### [YOUR INSTRUCTIONS]
In the entries that follow, the lines from the one with "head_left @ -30" through the one with "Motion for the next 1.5" are the ones to write out, exactly and with both ends included. Nothing else should appear.

### [DATASET RECORDS]
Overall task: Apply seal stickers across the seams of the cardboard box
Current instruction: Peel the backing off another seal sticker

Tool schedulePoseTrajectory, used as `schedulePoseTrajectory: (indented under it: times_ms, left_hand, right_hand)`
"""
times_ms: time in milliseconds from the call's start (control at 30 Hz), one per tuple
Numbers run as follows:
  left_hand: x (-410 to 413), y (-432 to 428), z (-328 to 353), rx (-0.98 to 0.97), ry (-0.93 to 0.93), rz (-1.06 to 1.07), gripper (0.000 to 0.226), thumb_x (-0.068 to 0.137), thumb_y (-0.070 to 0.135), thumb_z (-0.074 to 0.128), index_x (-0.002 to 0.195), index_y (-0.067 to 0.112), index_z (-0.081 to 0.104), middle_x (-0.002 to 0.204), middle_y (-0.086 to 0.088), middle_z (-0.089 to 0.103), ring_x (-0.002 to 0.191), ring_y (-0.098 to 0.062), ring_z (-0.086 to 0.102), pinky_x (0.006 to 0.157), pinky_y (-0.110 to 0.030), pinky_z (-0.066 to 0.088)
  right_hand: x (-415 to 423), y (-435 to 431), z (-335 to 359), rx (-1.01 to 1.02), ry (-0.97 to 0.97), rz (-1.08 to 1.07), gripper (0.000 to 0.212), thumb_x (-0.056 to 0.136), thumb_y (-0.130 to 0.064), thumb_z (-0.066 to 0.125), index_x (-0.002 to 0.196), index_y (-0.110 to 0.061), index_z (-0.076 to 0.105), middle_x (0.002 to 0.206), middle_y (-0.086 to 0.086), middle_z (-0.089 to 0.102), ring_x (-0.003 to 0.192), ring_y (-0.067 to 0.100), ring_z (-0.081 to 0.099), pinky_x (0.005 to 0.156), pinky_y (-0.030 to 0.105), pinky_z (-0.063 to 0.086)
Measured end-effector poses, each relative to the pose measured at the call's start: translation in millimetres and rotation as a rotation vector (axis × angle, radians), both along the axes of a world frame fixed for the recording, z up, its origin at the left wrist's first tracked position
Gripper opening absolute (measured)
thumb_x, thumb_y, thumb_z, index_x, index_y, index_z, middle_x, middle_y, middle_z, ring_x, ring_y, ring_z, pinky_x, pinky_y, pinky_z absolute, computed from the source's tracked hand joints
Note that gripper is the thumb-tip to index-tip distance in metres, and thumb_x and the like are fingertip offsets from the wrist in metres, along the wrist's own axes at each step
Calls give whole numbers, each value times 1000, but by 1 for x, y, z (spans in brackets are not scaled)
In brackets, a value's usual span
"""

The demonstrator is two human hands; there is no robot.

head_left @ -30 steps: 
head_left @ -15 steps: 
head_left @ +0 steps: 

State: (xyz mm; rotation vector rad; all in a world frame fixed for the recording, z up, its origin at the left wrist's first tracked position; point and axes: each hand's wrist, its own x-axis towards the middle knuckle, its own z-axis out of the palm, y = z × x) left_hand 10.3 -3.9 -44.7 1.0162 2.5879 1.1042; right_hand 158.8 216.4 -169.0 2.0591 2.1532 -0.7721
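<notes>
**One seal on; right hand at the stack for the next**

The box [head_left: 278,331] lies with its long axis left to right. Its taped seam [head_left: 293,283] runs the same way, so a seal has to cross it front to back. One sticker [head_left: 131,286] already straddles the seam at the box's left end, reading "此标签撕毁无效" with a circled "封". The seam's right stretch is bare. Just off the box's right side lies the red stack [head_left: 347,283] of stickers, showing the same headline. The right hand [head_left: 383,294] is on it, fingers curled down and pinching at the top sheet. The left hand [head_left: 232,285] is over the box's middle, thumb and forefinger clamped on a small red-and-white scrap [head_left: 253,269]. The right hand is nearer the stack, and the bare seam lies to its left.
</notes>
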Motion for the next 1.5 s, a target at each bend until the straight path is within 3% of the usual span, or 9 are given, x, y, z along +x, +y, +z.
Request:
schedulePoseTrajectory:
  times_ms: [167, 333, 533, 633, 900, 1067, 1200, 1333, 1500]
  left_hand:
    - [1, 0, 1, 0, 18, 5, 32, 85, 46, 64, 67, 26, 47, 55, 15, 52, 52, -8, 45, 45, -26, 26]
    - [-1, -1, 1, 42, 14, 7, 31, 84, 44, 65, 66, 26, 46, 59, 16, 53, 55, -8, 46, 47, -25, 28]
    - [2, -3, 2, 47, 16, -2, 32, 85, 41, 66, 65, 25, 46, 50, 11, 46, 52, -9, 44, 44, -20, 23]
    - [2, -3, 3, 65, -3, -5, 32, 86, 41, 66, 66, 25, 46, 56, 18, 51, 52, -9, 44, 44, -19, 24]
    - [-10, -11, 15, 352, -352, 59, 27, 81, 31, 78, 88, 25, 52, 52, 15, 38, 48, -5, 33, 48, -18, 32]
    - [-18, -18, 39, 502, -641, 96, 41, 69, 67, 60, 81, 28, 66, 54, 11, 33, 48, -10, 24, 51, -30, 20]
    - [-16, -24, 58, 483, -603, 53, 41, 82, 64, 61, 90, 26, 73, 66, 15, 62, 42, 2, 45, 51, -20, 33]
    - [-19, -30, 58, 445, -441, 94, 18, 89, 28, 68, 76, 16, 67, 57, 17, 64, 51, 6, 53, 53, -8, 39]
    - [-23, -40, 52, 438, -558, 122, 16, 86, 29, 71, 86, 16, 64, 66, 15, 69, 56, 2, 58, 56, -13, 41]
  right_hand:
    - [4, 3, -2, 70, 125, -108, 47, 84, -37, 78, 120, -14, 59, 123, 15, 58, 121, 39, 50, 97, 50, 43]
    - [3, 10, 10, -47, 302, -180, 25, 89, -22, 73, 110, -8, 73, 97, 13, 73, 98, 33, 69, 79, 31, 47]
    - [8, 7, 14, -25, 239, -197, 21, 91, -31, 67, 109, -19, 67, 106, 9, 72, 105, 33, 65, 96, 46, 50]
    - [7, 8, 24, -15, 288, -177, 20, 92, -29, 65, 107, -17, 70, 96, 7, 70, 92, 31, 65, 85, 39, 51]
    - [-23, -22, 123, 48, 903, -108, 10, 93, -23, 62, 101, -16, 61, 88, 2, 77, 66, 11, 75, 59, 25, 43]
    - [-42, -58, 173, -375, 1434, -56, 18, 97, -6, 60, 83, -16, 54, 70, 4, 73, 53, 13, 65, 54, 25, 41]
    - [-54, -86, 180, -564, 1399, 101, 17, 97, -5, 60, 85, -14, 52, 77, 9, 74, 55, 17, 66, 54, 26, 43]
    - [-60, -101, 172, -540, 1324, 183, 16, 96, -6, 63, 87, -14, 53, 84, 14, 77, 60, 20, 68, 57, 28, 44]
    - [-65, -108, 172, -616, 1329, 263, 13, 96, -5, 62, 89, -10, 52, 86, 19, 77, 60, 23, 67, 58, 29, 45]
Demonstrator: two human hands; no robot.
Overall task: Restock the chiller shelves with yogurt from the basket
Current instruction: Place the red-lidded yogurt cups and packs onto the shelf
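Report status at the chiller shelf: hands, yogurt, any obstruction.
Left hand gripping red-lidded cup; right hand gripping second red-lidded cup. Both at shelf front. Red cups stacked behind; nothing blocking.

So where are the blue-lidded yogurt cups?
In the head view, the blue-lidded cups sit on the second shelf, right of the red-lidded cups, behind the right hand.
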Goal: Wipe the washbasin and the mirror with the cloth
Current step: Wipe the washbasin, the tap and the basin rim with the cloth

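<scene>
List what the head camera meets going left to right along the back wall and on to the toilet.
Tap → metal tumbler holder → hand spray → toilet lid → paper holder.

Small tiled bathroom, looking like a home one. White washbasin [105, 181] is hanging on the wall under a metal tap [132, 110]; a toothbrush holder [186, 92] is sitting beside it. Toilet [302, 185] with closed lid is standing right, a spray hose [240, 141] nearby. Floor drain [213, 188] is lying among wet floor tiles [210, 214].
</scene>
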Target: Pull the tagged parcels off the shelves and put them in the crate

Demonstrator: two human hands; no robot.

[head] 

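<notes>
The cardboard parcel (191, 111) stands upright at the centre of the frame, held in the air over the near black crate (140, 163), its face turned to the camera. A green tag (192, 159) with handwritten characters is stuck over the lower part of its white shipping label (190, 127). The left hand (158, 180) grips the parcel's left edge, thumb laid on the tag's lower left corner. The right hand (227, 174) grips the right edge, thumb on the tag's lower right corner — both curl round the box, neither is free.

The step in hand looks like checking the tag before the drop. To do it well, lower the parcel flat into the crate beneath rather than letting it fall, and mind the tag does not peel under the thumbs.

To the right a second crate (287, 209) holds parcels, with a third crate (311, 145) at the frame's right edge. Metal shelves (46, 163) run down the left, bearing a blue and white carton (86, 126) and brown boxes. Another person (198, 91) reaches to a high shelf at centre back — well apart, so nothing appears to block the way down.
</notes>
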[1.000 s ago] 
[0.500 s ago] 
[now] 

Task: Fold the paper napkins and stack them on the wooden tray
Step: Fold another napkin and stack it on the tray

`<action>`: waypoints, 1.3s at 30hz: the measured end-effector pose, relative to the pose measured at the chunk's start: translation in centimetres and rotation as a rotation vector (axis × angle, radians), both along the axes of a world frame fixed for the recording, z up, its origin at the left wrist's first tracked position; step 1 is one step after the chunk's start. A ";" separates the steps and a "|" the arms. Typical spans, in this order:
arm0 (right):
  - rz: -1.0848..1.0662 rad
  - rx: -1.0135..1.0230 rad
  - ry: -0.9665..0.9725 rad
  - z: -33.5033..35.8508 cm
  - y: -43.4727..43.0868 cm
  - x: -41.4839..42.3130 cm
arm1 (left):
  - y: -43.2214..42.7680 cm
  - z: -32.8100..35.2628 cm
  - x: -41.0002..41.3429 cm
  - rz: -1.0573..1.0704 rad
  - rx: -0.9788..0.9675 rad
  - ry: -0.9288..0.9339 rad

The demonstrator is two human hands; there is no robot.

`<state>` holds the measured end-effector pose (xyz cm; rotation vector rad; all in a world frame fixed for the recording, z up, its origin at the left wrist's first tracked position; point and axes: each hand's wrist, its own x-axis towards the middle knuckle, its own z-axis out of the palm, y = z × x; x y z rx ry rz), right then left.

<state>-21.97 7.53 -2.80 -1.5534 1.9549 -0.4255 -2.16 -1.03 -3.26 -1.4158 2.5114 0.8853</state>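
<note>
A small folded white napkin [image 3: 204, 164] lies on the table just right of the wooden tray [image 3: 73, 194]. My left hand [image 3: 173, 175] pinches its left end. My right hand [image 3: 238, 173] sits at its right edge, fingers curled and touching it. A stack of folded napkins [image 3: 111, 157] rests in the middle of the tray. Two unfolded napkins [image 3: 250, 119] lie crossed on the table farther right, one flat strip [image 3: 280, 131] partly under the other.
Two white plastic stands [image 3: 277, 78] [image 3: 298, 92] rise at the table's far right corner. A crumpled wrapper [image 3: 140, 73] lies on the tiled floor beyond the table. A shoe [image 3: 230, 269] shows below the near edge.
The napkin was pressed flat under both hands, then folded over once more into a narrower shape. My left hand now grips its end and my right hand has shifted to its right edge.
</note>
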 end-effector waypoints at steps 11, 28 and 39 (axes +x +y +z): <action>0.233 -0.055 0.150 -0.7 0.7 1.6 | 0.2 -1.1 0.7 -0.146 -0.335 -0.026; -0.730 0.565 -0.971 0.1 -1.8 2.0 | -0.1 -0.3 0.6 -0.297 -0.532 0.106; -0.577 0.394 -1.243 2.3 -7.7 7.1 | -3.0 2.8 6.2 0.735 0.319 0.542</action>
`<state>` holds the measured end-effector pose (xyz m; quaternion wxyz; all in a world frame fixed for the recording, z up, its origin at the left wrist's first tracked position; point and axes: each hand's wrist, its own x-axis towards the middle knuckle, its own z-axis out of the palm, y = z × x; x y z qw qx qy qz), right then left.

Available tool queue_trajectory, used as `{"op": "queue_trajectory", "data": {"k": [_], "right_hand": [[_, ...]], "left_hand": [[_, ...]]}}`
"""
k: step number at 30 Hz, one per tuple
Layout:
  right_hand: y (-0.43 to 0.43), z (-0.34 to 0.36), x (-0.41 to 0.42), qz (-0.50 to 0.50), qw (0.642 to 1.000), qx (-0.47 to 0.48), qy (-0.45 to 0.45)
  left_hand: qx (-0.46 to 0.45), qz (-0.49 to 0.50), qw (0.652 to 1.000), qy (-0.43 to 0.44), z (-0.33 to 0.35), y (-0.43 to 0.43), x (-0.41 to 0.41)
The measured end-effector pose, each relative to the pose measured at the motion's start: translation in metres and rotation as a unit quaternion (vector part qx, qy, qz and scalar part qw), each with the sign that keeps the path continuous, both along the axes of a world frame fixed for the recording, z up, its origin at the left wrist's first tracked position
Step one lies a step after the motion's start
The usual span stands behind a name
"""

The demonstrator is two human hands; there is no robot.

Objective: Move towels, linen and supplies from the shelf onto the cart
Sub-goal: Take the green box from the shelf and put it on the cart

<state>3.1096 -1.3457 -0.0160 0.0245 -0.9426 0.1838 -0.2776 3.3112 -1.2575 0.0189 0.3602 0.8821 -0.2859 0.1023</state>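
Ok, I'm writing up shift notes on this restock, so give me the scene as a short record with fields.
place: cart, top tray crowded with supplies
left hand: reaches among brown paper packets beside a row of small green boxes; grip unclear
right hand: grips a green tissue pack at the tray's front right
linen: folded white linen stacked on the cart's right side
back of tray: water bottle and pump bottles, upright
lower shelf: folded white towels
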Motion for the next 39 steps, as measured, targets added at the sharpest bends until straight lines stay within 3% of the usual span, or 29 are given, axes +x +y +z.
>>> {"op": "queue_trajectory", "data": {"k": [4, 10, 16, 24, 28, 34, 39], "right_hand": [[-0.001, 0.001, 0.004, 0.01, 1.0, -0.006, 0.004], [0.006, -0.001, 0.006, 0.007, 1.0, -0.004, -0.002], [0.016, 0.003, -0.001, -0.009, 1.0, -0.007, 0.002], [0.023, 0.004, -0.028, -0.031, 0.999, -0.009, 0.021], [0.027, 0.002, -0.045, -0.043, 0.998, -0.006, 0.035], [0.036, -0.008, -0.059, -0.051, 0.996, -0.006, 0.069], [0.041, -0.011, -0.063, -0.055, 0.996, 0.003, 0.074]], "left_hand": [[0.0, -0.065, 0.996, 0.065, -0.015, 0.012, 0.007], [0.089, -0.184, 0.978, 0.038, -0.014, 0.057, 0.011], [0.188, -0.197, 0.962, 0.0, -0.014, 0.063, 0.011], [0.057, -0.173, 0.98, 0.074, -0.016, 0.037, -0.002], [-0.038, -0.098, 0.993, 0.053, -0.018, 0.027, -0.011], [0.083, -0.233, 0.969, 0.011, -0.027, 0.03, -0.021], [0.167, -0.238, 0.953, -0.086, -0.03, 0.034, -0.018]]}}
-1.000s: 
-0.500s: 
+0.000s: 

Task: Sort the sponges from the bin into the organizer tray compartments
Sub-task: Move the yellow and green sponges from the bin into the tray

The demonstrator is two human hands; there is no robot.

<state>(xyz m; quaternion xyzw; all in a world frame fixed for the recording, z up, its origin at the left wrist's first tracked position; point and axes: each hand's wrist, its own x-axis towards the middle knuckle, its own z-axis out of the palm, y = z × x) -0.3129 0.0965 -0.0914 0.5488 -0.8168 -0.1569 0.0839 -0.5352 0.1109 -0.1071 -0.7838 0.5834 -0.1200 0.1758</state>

### [RESPONSE]
head_left @ -30 steps: 
head_left @ -15 steps: 
head_left @ +0 steps: 

State: (xyz mm; rotation vector rad; all in a world frame fixed for the recording, z up, its origin at the left wrist's first tracked position; point and axes: each hand's wrist, its own x-axis towards the middle knuckle, its own z-axis out of the palm, y = z × x) left_hand 10.3 -3.9 -44.7 1.0162 2.5879 1.1042; right_hand 158.8 216.4 -169.0 2.0591 2.1532 -0.7721
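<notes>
**One seal on; right hand at the stack for the next**

The box [head_left: 278,331] lies with its long axis left to right. Its taped seam [head_left: 293,283] runs the same way, so a seal has to cross it front to back. One sticker [head_left: 131,286] already straddles the seam at the box's left end, reading "此标签撕毁无效" with a circled "封". The seam's right stretch is bare. Just off the box's right side lies the red stack [head_left: 347,283] of stickers, showing the same headline. The right hand [head_left: 383,294] is on it, fingers curled down and pinching at the top sheet. The left hand [head_left: 232,285] is over the box's middle, thumb and forefinger clamped on a small red-and-white scrap [head_left: 253,269]. The right hand is nearer the stack, and the bare seam lies to its left.
</notes>
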Motion for the next 1.5 s, a target at each bend until the straight path is within 3% of the usual span, or 9 are given, x, y, z along +x, +y, +z.

The output for this exercise is finished.